_AIM OF THE TASK_
Please return the listing below word for word, minus its pictures.

_INPUT DATA_
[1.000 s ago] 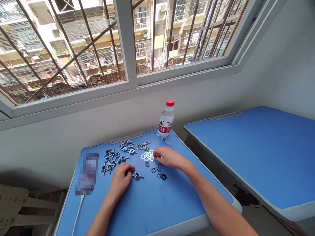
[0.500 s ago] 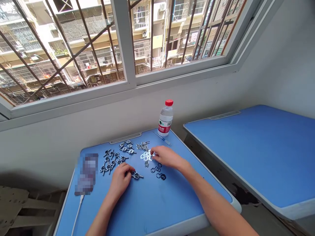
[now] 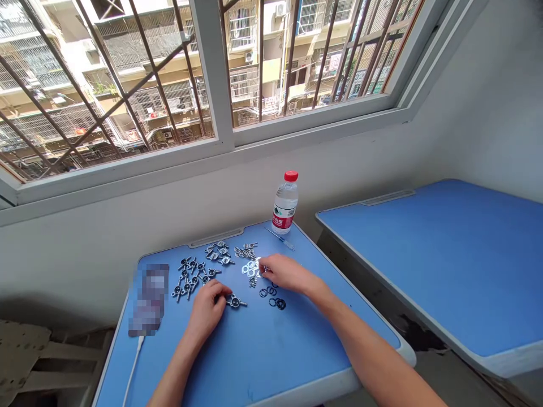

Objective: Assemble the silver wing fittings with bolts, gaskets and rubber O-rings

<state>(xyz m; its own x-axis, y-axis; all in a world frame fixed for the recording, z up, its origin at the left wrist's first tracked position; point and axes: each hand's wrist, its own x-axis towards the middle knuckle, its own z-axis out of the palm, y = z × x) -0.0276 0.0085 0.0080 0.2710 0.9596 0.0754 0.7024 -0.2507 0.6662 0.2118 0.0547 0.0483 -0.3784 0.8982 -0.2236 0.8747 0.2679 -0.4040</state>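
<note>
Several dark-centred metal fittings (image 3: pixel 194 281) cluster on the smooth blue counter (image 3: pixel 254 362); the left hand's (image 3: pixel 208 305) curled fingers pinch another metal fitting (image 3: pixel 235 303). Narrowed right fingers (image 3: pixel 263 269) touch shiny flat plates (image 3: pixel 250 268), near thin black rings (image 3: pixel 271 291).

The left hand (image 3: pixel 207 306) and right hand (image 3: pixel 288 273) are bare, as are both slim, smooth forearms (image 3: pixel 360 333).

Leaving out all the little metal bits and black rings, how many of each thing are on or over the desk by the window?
Bottle: 1
Slim tool: 1
Pixelated item: 1
White cable: 1
Left hand and right hand: 2
Total: 6
</note>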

_ANSWER FOR THIS EXERCISE_
[1.000 s ago] 
[0.500 s ago] 
[now] 

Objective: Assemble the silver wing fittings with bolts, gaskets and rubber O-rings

<state>(xyz m; its own x-axis, y-axis; all in a world frame fixed for the recording, z up, its origin at the left wrist's first tracked position; point and axes: each hand's wrist, its own x-axis towards the middle knuckle, its own z-axis out of the palm, y = z × x) -0.0276 0.0085 0.0080 0.2710 0.9596 0.0754 0.7024 -0.2507 0.6662 0.2118 0.0547 0.0483 -0.3784 0.8982 -0.2236 0.8747 0.2679 -0.4040</state>
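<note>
Several dark-centred metal fittings (image 3: pixel 194 281) cluster on the smooth blue counter (image 3: pixel 254 362); the left hand's (image 3: pixel 208 305) curled fingers pinch another metal fitting (image 3: pixel 235 303). Narrowed right fingers (image 3: pixel 263 269) touch shiny flat plates (image 3: pixel 250 268), near thin black rings (image 3: pixel 271 291).

The left hand (image 3: pixel 207 306) and right hand (image 3: pixel 288 273) are bare, as are both slim, smooth forearms (image 3: pixel 360 333).

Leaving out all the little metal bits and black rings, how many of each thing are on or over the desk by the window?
Bottle: 1
Slim tool: 1
Pixelated item: 1
White cable: 1
Left hand and right hand: 2
Total: 6
</note>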

Further output is not needed for this exercise.